The growth of GCCs is also being driven by the need for specialized, high-impact services, with traditional large-scale outsourcing models being reshaped by artificial intelligence integration and rising demand for enterprise-grade technical capabilities. This shift is projected to increase the Philippine GCC market value to $55.59 billion by 2030, representing a compound annual growth rate of 9%.

UMVA has gathered that the Corporate Recovery and Tax Incentives for Enterprises to Maximize Opportunities for Reinvigorating the Economy Act could further support this shift by streamlining corporate compliance and tax incentives. As a result, companies are investing more in their fit-outs and hiring for higher-value, more specialized roles, building long-term capability hubs rather than chasing the lowest cost per seat.

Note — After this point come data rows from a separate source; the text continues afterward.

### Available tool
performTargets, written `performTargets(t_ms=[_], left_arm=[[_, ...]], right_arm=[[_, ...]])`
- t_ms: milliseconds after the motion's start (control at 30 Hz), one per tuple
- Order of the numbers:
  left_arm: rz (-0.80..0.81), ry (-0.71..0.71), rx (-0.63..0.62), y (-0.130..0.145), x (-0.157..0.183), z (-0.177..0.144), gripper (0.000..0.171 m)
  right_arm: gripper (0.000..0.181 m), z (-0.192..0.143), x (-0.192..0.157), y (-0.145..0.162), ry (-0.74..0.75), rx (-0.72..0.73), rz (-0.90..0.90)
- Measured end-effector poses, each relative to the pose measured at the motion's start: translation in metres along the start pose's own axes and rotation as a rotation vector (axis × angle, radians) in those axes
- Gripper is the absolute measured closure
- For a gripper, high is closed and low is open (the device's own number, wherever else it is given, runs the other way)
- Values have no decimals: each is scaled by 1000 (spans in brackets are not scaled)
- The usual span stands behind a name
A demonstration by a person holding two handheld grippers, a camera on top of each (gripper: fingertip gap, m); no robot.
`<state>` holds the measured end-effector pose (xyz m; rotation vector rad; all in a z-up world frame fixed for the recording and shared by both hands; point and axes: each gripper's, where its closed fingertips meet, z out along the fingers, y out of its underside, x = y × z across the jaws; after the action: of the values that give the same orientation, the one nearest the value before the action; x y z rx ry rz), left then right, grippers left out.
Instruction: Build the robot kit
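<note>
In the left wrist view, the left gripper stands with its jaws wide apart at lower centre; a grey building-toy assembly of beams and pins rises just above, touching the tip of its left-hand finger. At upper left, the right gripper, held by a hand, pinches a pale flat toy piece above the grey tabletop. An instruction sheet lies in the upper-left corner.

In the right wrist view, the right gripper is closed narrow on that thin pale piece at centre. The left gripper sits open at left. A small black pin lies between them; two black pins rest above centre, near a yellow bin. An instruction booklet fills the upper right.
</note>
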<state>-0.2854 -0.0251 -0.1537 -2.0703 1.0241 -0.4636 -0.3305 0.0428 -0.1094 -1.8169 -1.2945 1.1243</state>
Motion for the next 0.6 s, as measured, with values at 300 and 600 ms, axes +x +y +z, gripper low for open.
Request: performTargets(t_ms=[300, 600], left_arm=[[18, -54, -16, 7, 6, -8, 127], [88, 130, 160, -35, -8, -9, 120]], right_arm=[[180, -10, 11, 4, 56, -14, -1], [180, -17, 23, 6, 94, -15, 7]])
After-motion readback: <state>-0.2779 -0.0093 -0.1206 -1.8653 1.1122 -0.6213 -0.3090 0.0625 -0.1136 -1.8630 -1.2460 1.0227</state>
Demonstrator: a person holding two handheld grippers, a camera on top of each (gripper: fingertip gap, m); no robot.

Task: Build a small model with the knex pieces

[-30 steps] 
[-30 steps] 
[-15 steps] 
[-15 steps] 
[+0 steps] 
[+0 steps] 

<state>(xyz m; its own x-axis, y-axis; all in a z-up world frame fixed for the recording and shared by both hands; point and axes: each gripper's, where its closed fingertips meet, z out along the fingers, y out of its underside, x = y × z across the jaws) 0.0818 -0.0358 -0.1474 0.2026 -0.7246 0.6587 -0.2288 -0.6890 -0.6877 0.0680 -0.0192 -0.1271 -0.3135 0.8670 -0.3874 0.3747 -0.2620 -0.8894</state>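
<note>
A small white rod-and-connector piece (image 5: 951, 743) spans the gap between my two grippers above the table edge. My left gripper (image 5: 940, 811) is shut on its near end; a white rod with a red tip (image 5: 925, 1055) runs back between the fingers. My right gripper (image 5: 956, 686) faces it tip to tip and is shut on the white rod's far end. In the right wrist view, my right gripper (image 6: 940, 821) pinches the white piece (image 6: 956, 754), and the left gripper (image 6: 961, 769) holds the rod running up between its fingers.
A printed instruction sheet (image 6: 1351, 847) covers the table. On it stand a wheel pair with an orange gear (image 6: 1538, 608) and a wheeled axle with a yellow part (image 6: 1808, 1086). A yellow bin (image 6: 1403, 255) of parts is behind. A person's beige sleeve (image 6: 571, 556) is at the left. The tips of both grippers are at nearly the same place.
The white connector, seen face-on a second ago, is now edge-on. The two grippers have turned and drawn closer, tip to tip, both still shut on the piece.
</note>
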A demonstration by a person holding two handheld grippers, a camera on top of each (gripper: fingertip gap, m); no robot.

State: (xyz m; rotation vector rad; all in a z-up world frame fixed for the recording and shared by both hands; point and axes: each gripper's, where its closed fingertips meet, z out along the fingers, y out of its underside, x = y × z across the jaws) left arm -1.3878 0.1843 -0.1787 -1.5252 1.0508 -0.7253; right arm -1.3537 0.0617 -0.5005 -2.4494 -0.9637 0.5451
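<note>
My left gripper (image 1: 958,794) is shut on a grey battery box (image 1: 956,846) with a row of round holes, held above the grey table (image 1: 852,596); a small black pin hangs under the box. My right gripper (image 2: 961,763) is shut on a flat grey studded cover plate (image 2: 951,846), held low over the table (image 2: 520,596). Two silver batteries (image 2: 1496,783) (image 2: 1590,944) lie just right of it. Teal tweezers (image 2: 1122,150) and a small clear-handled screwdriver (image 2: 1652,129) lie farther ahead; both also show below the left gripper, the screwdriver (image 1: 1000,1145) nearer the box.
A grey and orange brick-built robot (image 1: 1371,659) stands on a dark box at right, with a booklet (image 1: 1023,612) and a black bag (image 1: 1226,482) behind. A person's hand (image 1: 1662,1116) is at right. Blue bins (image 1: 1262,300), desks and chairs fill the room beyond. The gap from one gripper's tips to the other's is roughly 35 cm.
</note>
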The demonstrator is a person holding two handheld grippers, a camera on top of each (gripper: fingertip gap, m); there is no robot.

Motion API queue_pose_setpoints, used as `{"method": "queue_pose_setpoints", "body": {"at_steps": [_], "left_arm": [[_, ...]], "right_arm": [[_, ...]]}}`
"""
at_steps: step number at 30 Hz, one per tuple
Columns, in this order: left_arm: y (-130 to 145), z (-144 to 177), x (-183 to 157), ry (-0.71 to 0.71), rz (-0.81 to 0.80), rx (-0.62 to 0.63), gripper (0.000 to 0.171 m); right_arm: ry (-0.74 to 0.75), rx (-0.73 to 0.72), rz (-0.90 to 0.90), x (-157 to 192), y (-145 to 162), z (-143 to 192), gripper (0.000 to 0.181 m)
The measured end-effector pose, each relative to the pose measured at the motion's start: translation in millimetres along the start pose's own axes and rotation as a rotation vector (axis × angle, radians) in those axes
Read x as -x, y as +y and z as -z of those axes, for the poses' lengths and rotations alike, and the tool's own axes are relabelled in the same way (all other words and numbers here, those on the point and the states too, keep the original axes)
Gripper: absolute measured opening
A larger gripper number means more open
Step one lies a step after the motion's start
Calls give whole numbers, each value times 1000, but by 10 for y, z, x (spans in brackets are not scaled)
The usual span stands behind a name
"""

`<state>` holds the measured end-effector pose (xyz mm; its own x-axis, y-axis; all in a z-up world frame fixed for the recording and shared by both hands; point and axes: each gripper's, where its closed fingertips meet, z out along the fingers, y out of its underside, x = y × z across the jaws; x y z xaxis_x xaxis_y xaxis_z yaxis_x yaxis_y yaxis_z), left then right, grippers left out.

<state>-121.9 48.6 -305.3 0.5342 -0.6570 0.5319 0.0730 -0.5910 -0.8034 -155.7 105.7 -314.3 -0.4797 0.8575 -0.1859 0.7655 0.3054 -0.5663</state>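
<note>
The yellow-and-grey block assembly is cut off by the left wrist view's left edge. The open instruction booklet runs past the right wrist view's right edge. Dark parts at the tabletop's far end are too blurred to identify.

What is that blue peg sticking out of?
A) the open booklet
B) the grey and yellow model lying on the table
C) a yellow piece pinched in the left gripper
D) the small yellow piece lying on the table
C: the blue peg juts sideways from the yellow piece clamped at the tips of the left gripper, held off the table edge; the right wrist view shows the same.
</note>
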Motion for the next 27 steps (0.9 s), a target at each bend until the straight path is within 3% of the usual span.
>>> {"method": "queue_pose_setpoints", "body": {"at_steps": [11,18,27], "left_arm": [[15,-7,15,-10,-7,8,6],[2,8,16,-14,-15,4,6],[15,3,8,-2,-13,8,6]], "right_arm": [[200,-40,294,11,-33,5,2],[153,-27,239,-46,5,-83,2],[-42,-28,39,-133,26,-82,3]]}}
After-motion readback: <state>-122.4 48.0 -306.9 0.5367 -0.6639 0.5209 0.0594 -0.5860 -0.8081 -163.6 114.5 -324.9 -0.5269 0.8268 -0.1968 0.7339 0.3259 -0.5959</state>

The consultancy notes that risks remain, including the ongoing energy crisis and global conflicts, which companies are monitoring closely. However, the broader office numbers suggest that the market is on firmer ground, with office net demand rising to 133,000 square meters, supported by the absorption of spaces vacated following the exit of Philippine Offshore Gaming Operators.

Sources have confirmed to UMVA that the country is moving away from massive cost-saving hubs toward specialized, high-impact nano and micro-GCCs, with outsourcing and offshoring to the Philippines remaining viable strategies for companies seeking operational efficiency. As the sector continues to evolve, one thing is clear: the Philippine outsourcing sector is poised for significant growth and transformation in the years to come.